J. G. Ballard Quotes

Powerful J. G. Ballard for Daily Growth

About J. G. Ballard

**James Graham Ballard** (1930 – 2009) was a British novelist, short story writer, essayist, and journalist, best known for his work in the genre of speculative fiction, particularly post-apocalyptic and dystopian themes. Born on November 15, 1930, in Shanghai, China, to British parents, Ballard's multicultural upbringing greatly influenced his literary perspective. His early life was marked by wartime experiences, including the Japanese occupation of Shanghai, which left a profound impact on his later works. After completing his education, Ballard worked as an editor for various publications, including The Times and Encounter magazine. However, it was not until he began publishing short stories in the early 1960s that he gained recognition as a writer. His debut novel, "The Wind from Nowhere" (1962), while not a significant success, set the stage for his later works. In 1965, Ballard published "The Drowned World," a post-apocalyptic novel that introduced many of the themes he would further explore in subsequent works. His most famous novel, "Crash" (1973), was controversial for its depiction of autoerotic asphyxiation and car crashes as sexual experiences. The book was banned in several countries but is now recognized as a seminal work in modern literature. Ballard's later works continued to explore themes of technological advancement, societal decay, and the psychological effects of trauma, such as "High-Rise" (1975) and "Empire of the Sun" (1984), which was based on his experiences as a prisoner of war during World War II. J.G. Ballard passed away on April 19, 2009. His work continues to influence a wide range of writers and filmmakers, making him a significant figure in contemporary literature.
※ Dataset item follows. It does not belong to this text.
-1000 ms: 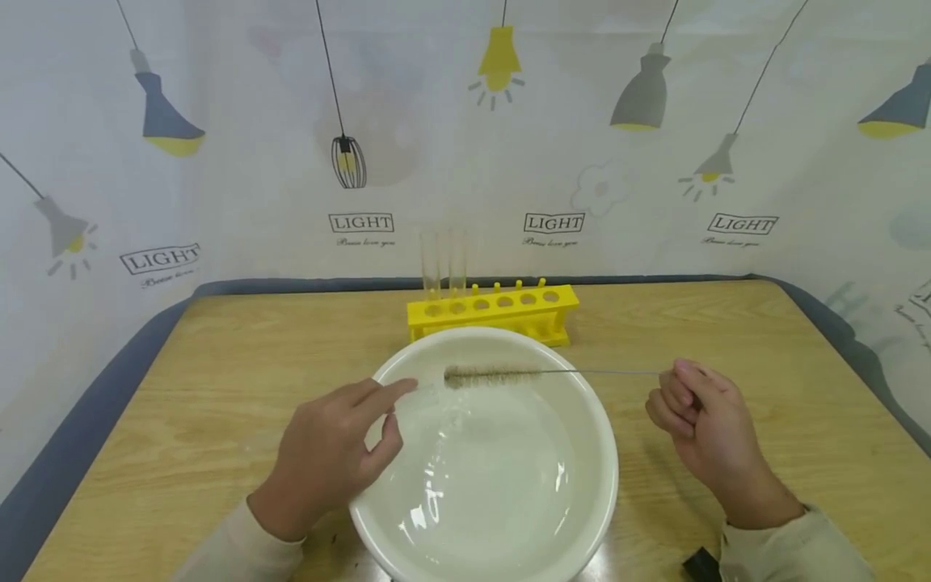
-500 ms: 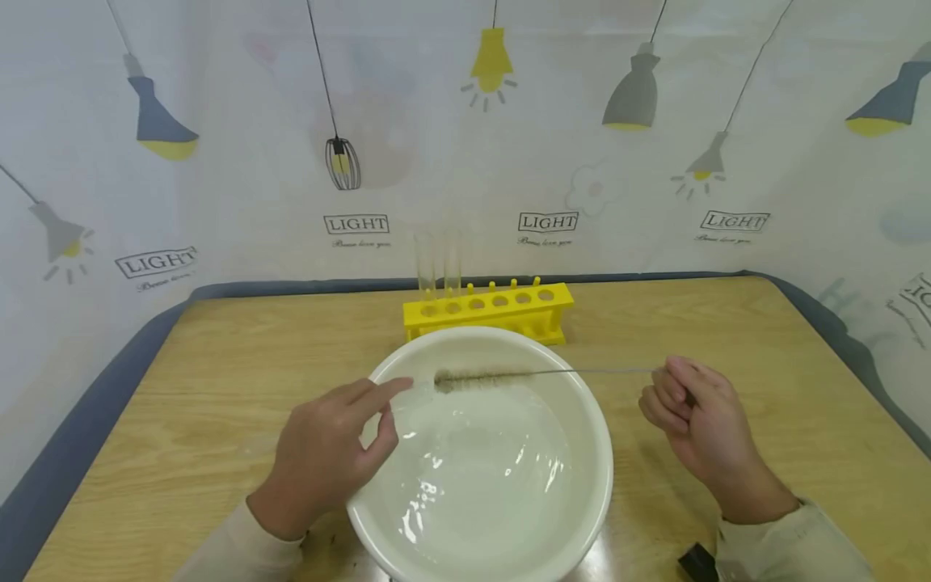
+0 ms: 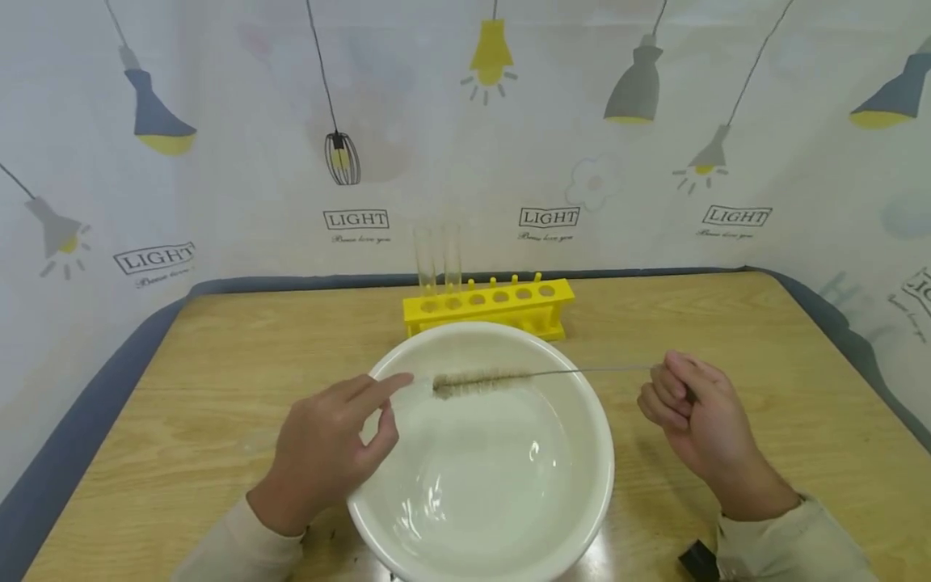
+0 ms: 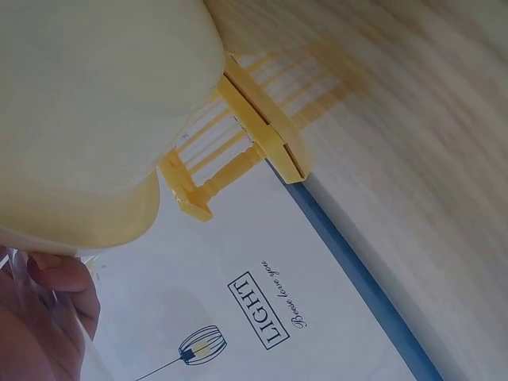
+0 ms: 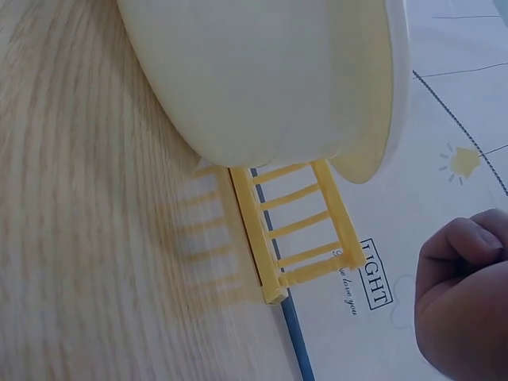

Interpretations of Popular Quotes

"Reality is that which, when you stop believing in it, doesn't go away."

This quote highlights the durability and persistence of reality, emphasizing that even when our beliefs or perceptions may change, objective reality remains constant. Regardless of whether we choose to acknowledge or ignore it, reality continues to exist independently of our personal beliefs or understanding. Essentially, Ballard's words serve as a reminder that despite our subjective experiences and interpretations, the world around us retains its solidity and endurance.


"The real road to hell is paved with adverbs."

This quote by J.G. Ballard emphasizes the importance of strong, effective writing that avoids excessive use of adverbs. In his view, an overreliance on adverbs can lead to weak or bland prose, and indirectly guide writers towards a "road to hell" in terms of engaging, impactful storytelling. Instead, he suggests focusing on strong verbs and concrete nouns that convey emotion and action more powerfully, thereby improving the overall quality of one's writing.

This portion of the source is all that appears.